Tag: philosophy

  • post 4: expect the expected

    Scorn, wrath, guilt and numerous negronis mark my Friday night in an “izakaya”, an unfortunate appropriation for a hotel bar who’s only resemblance to Japan was that a few of the cocktails contained Yuzu. Quite the cultural experience, not dissimilar to a Disney cruise.

    The bar was moderate and reminded me of an airport. Dusky lights and low ceilings and circular stools and long wooden tables. Nothing special but servicable.

    I have recently made a friend. A girl who instantly passed my litmus test of a horrid mixture of online jokes, liberal views and garnished with a few jagged personal opinions that sweetly differ from my own. This is my delicious recipe for friendship which enlightened me. I have many people around me in my new life but none that can offer me emotional depth to the level that I breathe, writhe and shudder within.

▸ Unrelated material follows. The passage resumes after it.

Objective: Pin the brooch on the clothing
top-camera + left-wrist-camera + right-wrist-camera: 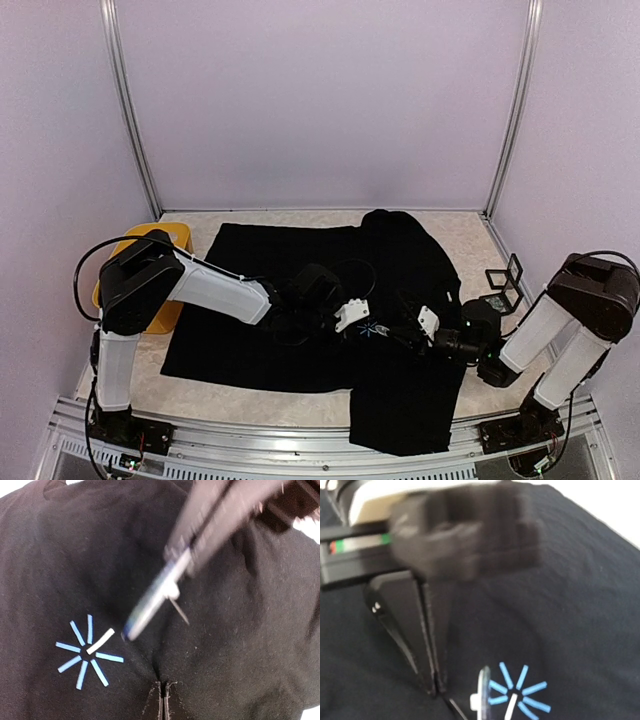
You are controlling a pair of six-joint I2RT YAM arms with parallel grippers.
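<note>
The brooch (157,597) is held over the chest of the shirt (240,350), just beside the light-blue mark (89,652). In the left wrist view it is seen as a slim pale bar lying on a slant, its lower end pointed at the mark and its upper end gripped. Its pin (178,611) is swung out from the bar and aimed down at the cloth; contact cannot be confirmed, as the view is blurred.

The brooch is carried by the right gripper (190,555), clamped narrow on its upper end. The left gripper (436,687) is closed with its tips down on the fabric just beside the brooch, on the side away from the mark. A crease is seen running up from those tips, so a fold of cloth is probably nipped there.

The next move is judged to turn on the pin being driven along that raised fold towards the left tips.

From above, both arms are seen stretched low and inward over the shirt, meeting near the mark.
</note>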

    We have spent time within work hours and on local adventures. My current state of some crises of identity has led me to become an exhaustive, self-centred and emotional shadow that latches onto anyone who may be able to read my mind, offer me context and hopefully, define my new self. Without mirrors in the form of my dear friends and family, my dimensions do not exist. I test the boundaries with my new friend, being grossly provocative with my world views to evoke a curated argument on the battleground of a culture war which could feed me and paint a picture of me. This portrait could then be hung and exhibited in a grand reveal before my eyes so that I know how I am existing at the moment. This has been the basis of our friendship, selfishly defined by myself.

    After a few drinks, she makes a statement about being and how she is agreeable and goes along with things no matter how uncomfortable. This obviously rips open my constructed third space that I have opened with the sole reason to build my identity in my new world and new life. I feel betrayal simply for the reason that I needed this, but to know it wasn’t the truth was distressing. But I am also aware that this is my fault for building some false sense of security by hauling emotional analyses onto someone that doesn’t know me that well. I could dive through a million meta layers here, many of them I already have done but I will save you this dull wormhole or self-reflections.

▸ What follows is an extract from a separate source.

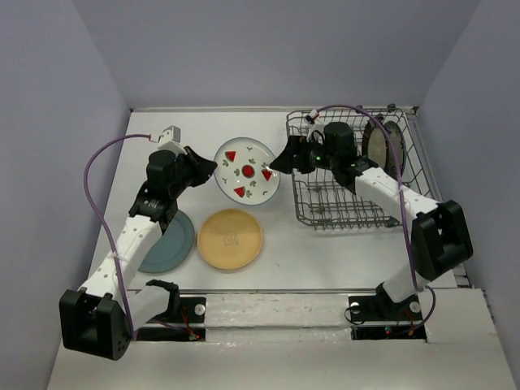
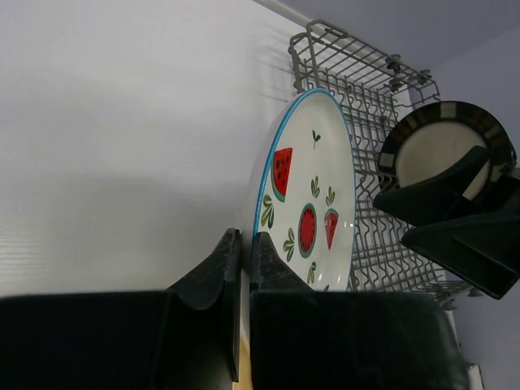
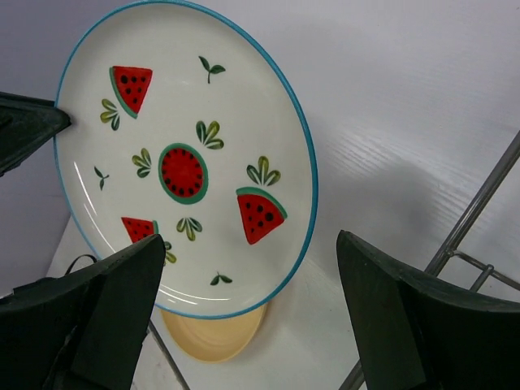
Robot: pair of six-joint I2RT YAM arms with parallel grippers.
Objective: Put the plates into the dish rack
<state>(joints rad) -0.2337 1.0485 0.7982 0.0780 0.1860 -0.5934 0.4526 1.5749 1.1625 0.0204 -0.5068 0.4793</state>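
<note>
The left tool was clamped on the watermelon plate at its 9 o'clock rim, holding it tilted. The right tool had its jaws wide apart around the plate's 3 o'clock edge. The dish rack stood at the plate's 3 o'clock with a dark-rimmed plate upright inside. A yellow plate lay on the surface at 6 o'clock.

the left arm covers part of the teal plate, down and left of the watermelon plate. from the right wrist, most of the yellow plate hides behind the watermelon plate.
</note>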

    She also mentions sometimes my provocation of opinions and harsh critique makes her feel uncomfortable. I am relieved that it is a psyche-induced non-comfortability more than anything else and that it is less to do with the content of what I am saying and more of the position it puts people in. This is somewhat relieving, and I do not bother to offer condolences for a weak-will, it can’t be remedied by my actions. Cruelly, I don’t respect that kind of acquiescence — though I know the cruelty says as much about me as it does about her.

    So here I am: still talking about myself at length, still trying to define a self I don’t fully recognise. My greatest fear is that I’m giving bad reads of myself on purpose, just to be reassured that I am not the worst version of what I project.


    I leave the bar weird and squeezed, yet on the brink of something. Perhaps this is what a breakthrough looks like: not a grand revelation, but the faint outline of a self slowly coming into view under the low light of the city.

  • post 3: choice and the city

    As sunset folds into a glinting 80s metropolitan skyline, I couldn’t help but wonder- what happens if you gave country people a city.

    I have been in Brisbane for 8 weeks now and have conjured many a philosophy and ethos about my new home. Something that stands consistent is the transactional heartbeat of Brisbane.

    Brisbane operates as a city. Not vacant nor thriving but it does what it should do.

    Much different to european cities that are embroiled in history, politics, money and technology, Brisbane feels like a Sims (TM) expansion pack of a “city”. The reason for this is the people.

    Brisbaners are country folk, tanned and languid leisurely ancestors forged Brisbane into a comfortable country town.

    It feels like it was never meant to become this big. It feels like when you give a child an expensive, glass-tempered gift and they are more interested and satisfied with the box.

    To be a successful city, the residents must want it. They must plead to die there, burying their bones in a churchyard across the road from where they used to buy milk. An ultimatum of life bound by an extortionate rental agreement. A consensual marriage to the inanimate.

    Brisbaners are much happier with the box: owning land, curating country rallies and boot-scooting honkytonks. There is not unhappiness here, which is interesting, but an air of “ok”.

    I imagine this is why the turmoil and demolition of the city’s history was so easily approved. There is no saving the city that does not reflect its people. How can a city become sublime and alive when its people do not desire its fruits?